DOJ Private Prisons Memo is a Good Start

By Serena Rabie
Associate Editor, Vol. 21
Executive Editor, Vol. 22

On August 18, the Justice Department (DOJ) made waves when it issued a memorandum announcing the end of its use of private prisons. The memorandum instructs officials to either decline to renew the contracts for private prison operators when they expire or substantially reduce the scope of such contracts. The Justice Department’s stated goal is “reducing—and ultimately ending—our use of privately operated prisons.”

The DOJ argued that private prisons do not provide the same level of correctional services, programs nor are they substantially cheaper to operate than their government counterparts. Additionally, the DOJ found that private prisons also do not maintain the same level of safety and security.” Civil rights groups, like the American Civil Liberties Union (ACLU), are considering the move a tremendous victory which will “measurably improve the lives of tens of thousands of people who would have otherwise remain locked in these abusive, unaccountable, profit-driven institutions.” Additionally, the ACLU called on the Department of Homeland Security to follow suit with respect to the Immigration and Customs Enforcement detention system. Though the Justice Department’s actions are both symbolically and practically significant, the impact is limited because the vast majority of American inmates are housed in state prisons as opposed to federal prisons, and state prisons remain unaffected by the DOJ’s instructions. The Justice Department estimates that there are approximately 195,000 individuals in federal prison in the United States, but only about 30,000 of those individuals are housed in private prisons. By the DOJ’s estimates, 165,000 individuals remain unaffected by the memorandum.

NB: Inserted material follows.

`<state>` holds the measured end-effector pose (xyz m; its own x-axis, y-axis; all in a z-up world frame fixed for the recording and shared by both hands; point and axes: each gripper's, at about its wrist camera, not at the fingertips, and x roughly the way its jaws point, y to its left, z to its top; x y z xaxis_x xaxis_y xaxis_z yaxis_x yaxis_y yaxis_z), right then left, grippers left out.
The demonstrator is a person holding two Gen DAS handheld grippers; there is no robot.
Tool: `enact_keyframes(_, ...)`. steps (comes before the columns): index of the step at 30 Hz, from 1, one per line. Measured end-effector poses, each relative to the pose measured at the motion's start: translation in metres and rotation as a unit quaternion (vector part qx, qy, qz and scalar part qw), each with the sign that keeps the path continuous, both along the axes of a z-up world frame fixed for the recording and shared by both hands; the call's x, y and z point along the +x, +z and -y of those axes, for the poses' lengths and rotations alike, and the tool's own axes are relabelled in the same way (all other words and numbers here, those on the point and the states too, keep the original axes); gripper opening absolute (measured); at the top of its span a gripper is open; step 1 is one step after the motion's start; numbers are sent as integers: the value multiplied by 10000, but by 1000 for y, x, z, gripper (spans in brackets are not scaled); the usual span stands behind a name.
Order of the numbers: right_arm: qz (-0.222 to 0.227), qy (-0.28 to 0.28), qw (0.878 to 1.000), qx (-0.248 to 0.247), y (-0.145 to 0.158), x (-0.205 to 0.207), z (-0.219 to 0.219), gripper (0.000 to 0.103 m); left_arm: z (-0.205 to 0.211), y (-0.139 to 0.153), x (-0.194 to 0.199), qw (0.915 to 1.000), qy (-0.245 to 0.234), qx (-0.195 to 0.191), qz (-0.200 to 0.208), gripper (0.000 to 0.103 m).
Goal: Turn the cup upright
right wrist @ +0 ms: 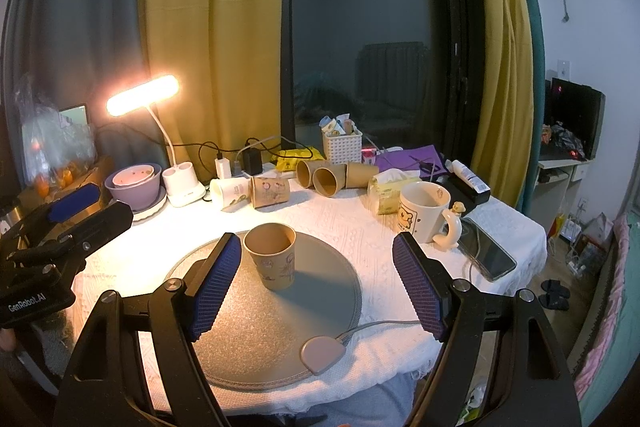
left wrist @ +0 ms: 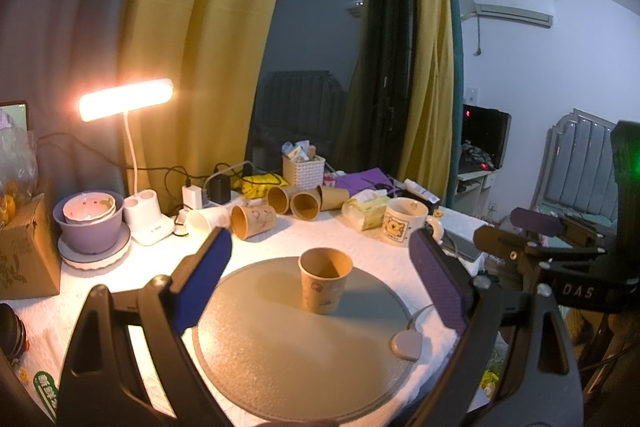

A study conducted at the University of California-Berkeley by doctoral candidate Christopher Petrella examined the composition and operation of private prisons in nine states. Its main finding was that private prisons were packed with young people of color. Though it is well known that people of color are substantially more likely to spend time behind bars, the study found that they are “further overrepresented in private prisons contracted by the departments of correction in Arizona, California and Texas.” The bottom-line, according to the results of the study, is simply a matter of dollars and cents. Petrella concluded that private prisons deliberately exclude individuals with high medical care costs from their contracts in order to defray costs, and that the inmates with health problems tended to skew older and more white. Instead, private prisons became packed with individuals who were incarcerated as a result of the “war on drugs” and those individuals tend to be younger minorities.

As the public prisons tend to house aging populations, they provide age-specific resources to their inmates, while private prisons are under no obligation to do so. Younger prisoners are likely to be released, and therefore are in great need of education, drug counseling, anger management, and other social services, yet are unlikely to receive such counseling in a private prison. As such, the study found that private prisons had “worse or similar recidivism rates.” That information, coupled with the DOJ’s finding that private prisons are generally less safe than public prisons, forms the basis for substantial criticism of private prisons by civil rights activists.  In fact, in their official platform, Black Lives Matter calls for “[a]n immediate end to the privatization of police, prisons, jails, probation, parole, food, phone and all other criminal justice related services.” Though the DOJ’s instruction doesn’t completely satisfy Black Lives Matter’s demands with respect to prisons, it is the first step in the right direction.